Eminem’s Detroit-based music publishers Eight Mile Style allege that a song used in a 2014 campaign ad for the National Party copied the famous guitar riff and beat from Eminem’s Grammy- and Academy-Award winning track ‘Lose Yourself’. Though the National Party’s Steven Joyce claimed that the track was ‘pretty legal’, Eight Mile Style commenced an action for copyright infringement in 2014. The litigation went viral earlier this year when footage emerged of a stone-faced judge and nine lawyers listening to the iconic track being played in the Wellington High Court Room.

The National Party claim that their song, titled ‘Eminem Esque’, was purchased legally from a stock music site. However, this month laywers for Eminem’s publishers called video evidence from Australian music expert Dr Andrew Ford, who argued that ‘Eminem Esque’ was only original ‘in the same way that a group of monkeys could eventually type Hamlet.’

‘It is strikingly similar in all major features,’ said Dr Ford, who has previously given expert evidence in Larrikin Music’s successful claim against Men At Work for the latter’s unauthorised use of the children’s song ‘Kookaburra’ in the flute solo of their 1981 hit ‘Down Under’.

‘Not only do they sound similar, but when they are broken down into their different elements… it is clear they incorporate essential features of Lose Yourself’ said Dr Ford. He also suggested that the staid tone of voice used in the campaign ad’s voiceover mimicked the ‘reasonable voice’ used in Eminem’s initial rap verses.

Lawyer Garry Williams read excerpts from internal National Party emails, which acknowledged that the song was an ‘Eminem sound-alike’, and even contained a statement from the party’s agent that ‘I guess the question we’re asking, if everyone thinks it’s Eminem, and it’s listed as Eminem Esque, how can we be confident that Eminem doesn’t say we’re ripping him off?’

The High Court has also heard evidence from musician and producer Jeff Bass, who co-wrote ‘Lose Yourself’ and played the iconic riff before the court on an acoustic guitar.

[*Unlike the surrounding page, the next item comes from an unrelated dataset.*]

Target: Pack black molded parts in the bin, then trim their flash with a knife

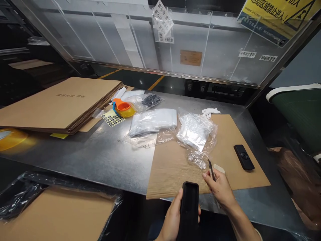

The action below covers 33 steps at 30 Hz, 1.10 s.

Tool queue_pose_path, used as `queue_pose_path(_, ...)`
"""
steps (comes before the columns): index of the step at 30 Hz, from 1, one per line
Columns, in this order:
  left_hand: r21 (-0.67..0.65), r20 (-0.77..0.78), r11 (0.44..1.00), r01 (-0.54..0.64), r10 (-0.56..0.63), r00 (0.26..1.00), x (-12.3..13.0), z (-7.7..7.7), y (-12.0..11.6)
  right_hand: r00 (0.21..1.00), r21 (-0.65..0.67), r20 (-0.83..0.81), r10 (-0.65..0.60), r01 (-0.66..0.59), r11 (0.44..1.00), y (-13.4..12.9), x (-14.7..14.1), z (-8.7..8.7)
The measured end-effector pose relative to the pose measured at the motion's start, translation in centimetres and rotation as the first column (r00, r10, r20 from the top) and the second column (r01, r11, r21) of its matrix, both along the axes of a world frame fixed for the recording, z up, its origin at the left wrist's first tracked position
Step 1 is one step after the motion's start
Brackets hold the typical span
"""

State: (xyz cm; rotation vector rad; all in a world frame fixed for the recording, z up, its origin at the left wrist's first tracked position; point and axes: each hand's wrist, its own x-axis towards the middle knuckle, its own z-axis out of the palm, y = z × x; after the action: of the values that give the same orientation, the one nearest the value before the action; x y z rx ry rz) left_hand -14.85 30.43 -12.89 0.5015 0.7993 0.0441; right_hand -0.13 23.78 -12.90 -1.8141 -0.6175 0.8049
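At the bottom centre, my left hand (pixel 173 216) is wrapped round a long black hollow case (pixel 190 204), its open side facing up. To its right, my right hand (pixel 219 187) pinches a thin dark pointed tool (pixel 211 170), tip up and away from me. Under and beyond the hands lies a cardboard sheet (pixel 173 167). On it rest a black rectangular device (pixel 243 157) at the right and crumpled clear plastic (pixel 198 159) just past the tool tip. A small pale piece (pixel 219 168) shows behind my right fingers.
Clear bags with silvery pouches (pixel 194 130) and white sheets (pixel 154 121) lie farther back, near a white glove (pixel 210 112). Orange and yellow tape rolls (pixel 124 107) sit beside a sticker sheet (pixel 112 118). Stacked cardboard (pixel 60 103) fills the left. A framed panel (pixel 190 72) stands behind.
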Motion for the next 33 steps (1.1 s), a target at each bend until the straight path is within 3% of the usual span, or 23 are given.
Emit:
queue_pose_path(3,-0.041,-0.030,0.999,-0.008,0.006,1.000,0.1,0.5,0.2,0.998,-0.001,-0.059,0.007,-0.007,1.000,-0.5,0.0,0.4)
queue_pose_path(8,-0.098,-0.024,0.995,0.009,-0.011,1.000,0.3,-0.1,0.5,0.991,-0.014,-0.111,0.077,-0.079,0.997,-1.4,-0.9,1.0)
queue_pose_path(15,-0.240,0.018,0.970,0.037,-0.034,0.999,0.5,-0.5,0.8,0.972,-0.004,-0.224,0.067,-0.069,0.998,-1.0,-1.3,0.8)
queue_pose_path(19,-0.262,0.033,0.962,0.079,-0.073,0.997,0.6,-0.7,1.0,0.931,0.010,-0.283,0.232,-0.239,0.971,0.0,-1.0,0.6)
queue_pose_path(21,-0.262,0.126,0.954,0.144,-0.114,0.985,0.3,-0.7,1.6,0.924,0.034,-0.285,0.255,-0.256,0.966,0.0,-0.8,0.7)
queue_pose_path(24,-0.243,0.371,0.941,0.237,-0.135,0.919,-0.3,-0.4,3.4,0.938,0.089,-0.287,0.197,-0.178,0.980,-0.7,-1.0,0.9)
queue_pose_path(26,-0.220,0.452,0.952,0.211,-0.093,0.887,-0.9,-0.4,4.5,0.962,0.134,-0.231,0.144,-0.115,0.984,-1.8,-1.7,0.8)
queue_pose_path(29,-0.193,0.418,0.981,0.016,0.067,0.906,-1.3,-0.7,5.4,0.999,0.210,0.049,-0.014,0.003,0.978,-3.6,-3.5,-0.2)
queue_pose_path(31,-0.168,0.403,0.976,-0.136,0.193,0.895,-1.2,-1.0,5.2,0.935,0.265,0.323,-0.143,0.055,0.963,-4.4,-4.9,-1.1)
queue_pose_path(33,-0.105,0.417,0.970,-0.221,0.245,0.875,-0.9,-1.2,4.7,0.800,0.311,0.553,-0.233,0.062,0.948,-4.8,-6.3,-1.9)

Bass described the National Party track as a ‘blatant ripoff’, and said that he had refused all previous inquiries about using the song in political advertisements, because ‘[w]e don’t want to risk damaging the integrity of Lose Yourself through its association with politics’.

Litigation is ongoing before Justice Helen Cull of the New Zealand High Court in Wellington.